## YOUR INSTRUCTIONS
The following data has a line with "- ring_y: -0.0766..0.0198" and a line with "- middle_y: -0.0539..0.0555". Write out exactly those lines and all the lines between them.
(DATASET EXTRACT)
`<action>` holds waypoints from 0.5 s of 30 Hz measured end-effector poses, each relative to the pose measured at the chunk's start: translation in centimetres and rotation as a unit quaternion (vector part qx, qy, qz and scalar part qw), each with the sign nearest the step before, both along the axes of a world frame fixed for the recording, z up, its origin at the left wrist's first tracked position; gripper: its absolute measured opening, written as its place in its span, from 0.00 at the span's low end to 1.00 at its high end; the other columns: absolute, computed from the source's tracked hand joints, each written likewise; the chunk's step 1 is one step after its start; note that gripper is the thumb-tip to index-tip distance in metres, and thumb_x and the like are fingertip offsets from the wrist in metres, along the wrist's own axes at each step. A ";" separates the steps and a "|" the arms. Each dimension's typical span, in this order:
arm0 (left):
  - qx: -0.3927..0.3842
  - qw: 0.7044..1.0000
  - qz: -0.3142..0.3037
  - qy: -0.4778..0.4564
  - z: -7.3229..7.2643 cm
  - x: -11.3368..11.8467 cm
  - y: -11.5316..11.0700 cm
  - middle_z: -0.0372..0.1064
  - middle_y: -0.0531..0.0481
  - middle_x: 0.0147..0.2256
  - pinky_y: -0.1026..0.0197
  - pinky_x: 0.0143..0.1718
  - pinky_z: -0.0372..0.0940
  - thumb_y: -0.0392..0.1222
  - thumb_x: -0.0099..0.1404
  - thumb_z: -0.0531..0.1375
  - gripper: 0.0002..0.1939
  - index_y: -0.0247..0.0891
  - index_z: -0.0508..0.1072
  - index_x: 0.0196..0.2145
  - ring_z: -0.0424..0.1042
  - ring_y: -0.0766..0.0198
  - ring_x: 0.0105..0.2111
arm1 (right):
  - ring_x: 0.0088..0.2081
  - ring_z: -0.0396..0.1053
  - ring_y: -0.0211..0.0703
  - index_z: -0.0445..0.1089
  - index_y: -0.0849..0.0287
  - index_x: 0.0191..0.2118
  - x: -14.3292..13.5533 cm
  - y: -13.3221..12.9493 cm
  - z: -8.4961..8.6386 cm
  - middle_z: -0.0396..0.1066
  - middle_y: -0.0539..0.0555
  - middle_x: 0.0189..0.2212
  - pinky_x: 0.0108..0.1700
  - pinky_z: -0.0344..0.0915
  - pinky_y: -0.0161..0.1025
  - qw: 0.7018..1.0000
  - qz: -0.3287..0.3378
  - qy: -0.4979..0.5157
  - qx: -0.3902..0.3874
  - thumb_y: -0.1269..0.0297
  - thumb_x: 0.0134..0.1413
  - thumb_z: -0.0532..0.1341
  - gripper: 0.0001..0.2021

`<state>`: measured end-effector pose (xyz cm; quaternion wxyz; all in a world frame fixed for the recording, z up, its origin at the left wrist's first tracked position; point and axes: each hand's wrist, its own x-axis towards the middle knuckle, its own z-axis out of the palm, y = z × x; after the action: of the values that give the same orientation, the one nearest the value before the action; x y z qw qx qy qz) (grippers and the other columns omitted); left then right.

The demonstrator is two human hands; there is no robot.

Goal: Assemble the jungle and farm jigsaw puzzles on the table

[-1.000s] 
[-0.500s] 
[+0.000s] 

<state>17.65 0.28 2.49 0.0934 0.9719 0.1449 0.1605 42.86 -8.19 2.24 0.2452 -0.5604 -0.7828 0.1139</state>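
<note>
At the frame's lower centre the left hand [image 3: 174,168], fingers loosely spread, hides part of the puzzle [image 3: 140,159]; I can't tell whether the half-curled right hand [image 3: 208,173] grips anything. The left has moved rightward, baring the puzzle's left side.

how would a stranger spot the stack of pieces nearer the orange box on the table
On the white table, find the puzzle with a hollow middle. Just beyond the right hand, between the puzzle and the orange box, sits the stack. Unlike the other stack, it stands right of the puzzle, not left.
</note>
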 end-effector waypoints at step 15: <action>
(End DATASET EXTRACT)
## RESPONSE TO THE TASK
  - ring_y: -0.0766..0.0198
  - ring_x: 0.0105..0.2111
arm1 (right):
  - ring_x: 0.0088..0.2081
  - ring_z: -0.0396..0.1053
  - ring_y: -0.0211..0.0703
  - index_z: -0.0445..0.1089
  - index_y: -0.0849..0.0287
  - index_x: 0.0191..0.2118
  - x: -14.3292..13.5533 cm
  - y: -13.3221..12.9493 cm
  - z: -8.4961..8.6386 cm
  - middle_z: -0.0396..0.1066
  - middle_y: -0.0539..0.0555

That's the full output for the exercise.